IBM недавно запустила новый «Lightweight Engine» для своего сервиса WatsonX.ai. Хотя он в первую очередь нацелен на «корпоративный сектор», он может послужить отправной точкой для безопасного внутреннего развертывания генеративного искусственного интеллекта для малых предприятий, стремящихся к масштабированию, или для компаний среднего размера в развивающихся отраслях, таких как финансовые технологии.
Рынок генеративного искусственного интеллекта, бесспорно, является основным катализатором роста доходов технологического сектора в первой половине 2024 года. Всего десять лет назад мало кто мог предсказать огромные размеры и масштабы этого сектора, во многом обусловленные взрывной популярностью больших языков.такие модели, как ChatGPT от OpenAI и Claude от Anthropic.
Генеративный ИИ в финансовых услугах
До запуска ChatGPT эксперты в области искусственного интеллекта и финансов широко отмечали, что большие языковые модели, такие как GPT-3, просто недостаточно надежны и точны для использования в мире финансов или где-либо еще, где нет права на ошибку.

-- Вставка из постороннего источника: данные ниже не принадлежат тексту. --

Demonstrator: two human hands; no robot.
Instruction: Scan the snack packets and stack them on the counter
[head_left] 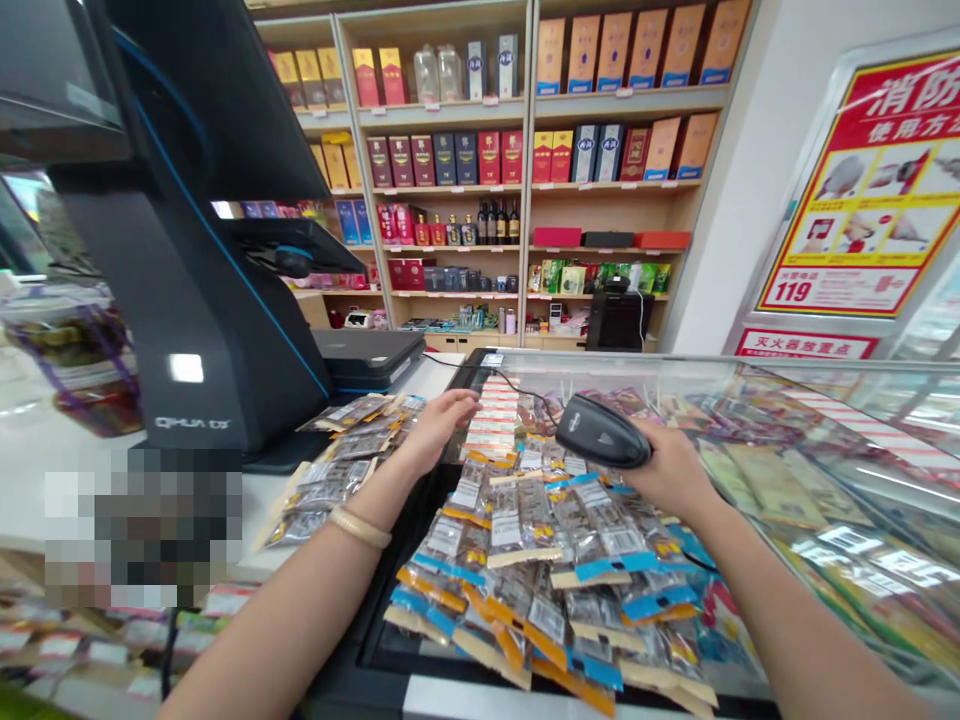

Несмотря на достижения в этой области со времени появления ChatGPT в 2023 году, та же поговорка остается верной: модели ИИ, подготовленные для общего использования на общедоступных данных, так же непредсказуемы, как и информация, на которой они обучены. Чтобы генеративная модель ИИ была чем-то большим, чем просто чат-ботом, который может выполнять некоторые функции кодирования, модели должны быть специализированными.
JP Morgan Chase, например, недавно приобрела корпоративный доступ к ChatGPT OpenAI для всего своего штата сотрудников, насчитывающего 60 000 человек, что включает в себя тонкую настройку внутренних данных и индивидуальные защитные ограждения. Очевидно, что даже индустрия финансовых услуг прыгает на поезд генеративного ИИ.
За пределами чат-ботов
Хотя многие популярные общедоступные службы искусственного интеллекта, такие как ChatGPT, предлагают варианты корпоративного уровня, они, как правило, полностью основаны на облаке. В отраслях, где нормативные и фидуциарные обязанности требуют, чтобы определенные типы данных были изолированы от возможности внешнего манипулирования, например, в сфере финансовых технологий и финансовых услуг, облачные решения искусственного интеллекта могут не соответствовать требованиям безопасности.
WatsonX.ai от IBM работает как с облачными, так и с локальными решениями, а с добавлением Lightweight Engine модели можно запускать и развертывать на месте с меньшими затратами.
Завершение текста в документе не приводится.